No caso do Atlético, um dos três times mais citados, acho que as previsões de que disputará na cabeça pelo título são pertinentes, e neste caso ajudou a invencibilidade mantida nos últimos seis jogos, quando apresentou um futebol de qualidade.

Hoje o Galo terá pela frente um adversário difícil, o Fluminense, que também é citado, pouco, é verdade, mas pode surpreender e, mais adiante, aparecer no pelotão de frente dos postulantes ao título, pois além de um elenco razoável, possui um treinador, Abel Braga, que conhece todos os atalhos desse velho esporte bretão.

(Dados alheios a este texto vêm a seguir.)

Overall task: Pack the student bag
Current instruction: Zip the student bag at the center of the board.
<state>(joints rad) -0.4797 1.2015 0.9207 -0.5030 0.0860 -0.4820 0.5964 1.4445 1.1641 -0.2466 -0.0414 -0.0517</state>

Após o empate com o Flamengo, enaltecido com um natural exagero por parte da imprensa festiva da capital e também elogiado aqui neste espaço, com a ressalva de que, para chegar ao título do Brasileirão e sair da fila que já dura 46 anos, o Galo não pode oscilar tanto como ocorreu no Maracanã, onde fez um mau primeiro tempo e dominou a etapa final.

Em seguida, diante do Godoy Cruz, pela Libertadores, jogando no Independência, o time alvinegro foi bem melhor, intenso os noventa minutos na busca incessante pela vitória, mas daí a pensar que será assim daqui para a frente vai uma distância muito grande. É melhor aguardar!

O Cruzeiro terá um jogo igualmente complicado hoje, contra o Sport Recife, na Ilha do Retiro, onde o clube pernambucano sempre dá muito trabalho, embora ainda não tenha engrenado sob o comando de Ney Franco. A vitória de 1 a 0 sobre o São Paulo na primeira rodada devolveu a tranquilidade ao técnico Mano Menezes, muito pressionado após a perda do Mineiro e a eliminação na Sul-Americana.

As voltas de Fábio ao gol e Dedé à zaga deram mais tranquilidade ao setor defensivo. Além disso, o retorno previsto de Ariel Cabral ao meio-campo, e a possibilidade de contar com o atacante Rafael Marques, contratado junto ao Palmeiras, vão qualificar ainda mais a equipe celeste, sem falar de Robinho, Rafael Sóbis e Thiago Neves, entregues ao Departamento Médico e que, em breve, estarão de volta.

Toda essa confusão da última semana, que virou o país de ponta-cabeça devido à delação da JBS na operação Lava-jato, respingou diretamente na eleição do Cruzeiro. O eventual candidato da oposição, senador Zezé Perrela, envolvido diretamente no episódio, e mais cinco conselheiros do clube, estão sendo investigados por diversos crimes. Nos bastidores, o que se comenta é que a candidatura de Perrela, que vinha ganhando corpo e aparecia como favorita, sofreu um forte abalo e pode naufragar.

Uma reunião na sede da Federação Mineira (FMF), em Belo Horizonte, definiu os detalhes da Terceira Divisão, que começará no final de julho, onde estará o Ipatinga em sua nova tentativa de retornar ao cenário do futebol estadual. A novidade será o Atlético B, com o objetivo de aproveitar jovens revelações da sua base, seguindo o exemplo de grandes clubes europeus. O campeonato que dá acesso aos dois primeiros colocados à segundona em 2018 será disputado por pontos corridos, em turno e returno.

Tite conseguiu confundir a cabeça de todo mundo com essa sua última convocação da seleção brasileira. Não chamar Neymar foi uma decisão acertada e corajosa, até porque é preciso mesmo saber até que ponto a nossa seleção consegue se virar sem o seu único craque. Mas chamar David Luiz? Fagner? Rodrigo Caio? Diego Alves? Diego Souza? Convocar o Jemerson até que foi um ato de justiça. Mas fica claro que cabeça de treinador de seleção realmente é algo imprevisível. (Fecha o pano!)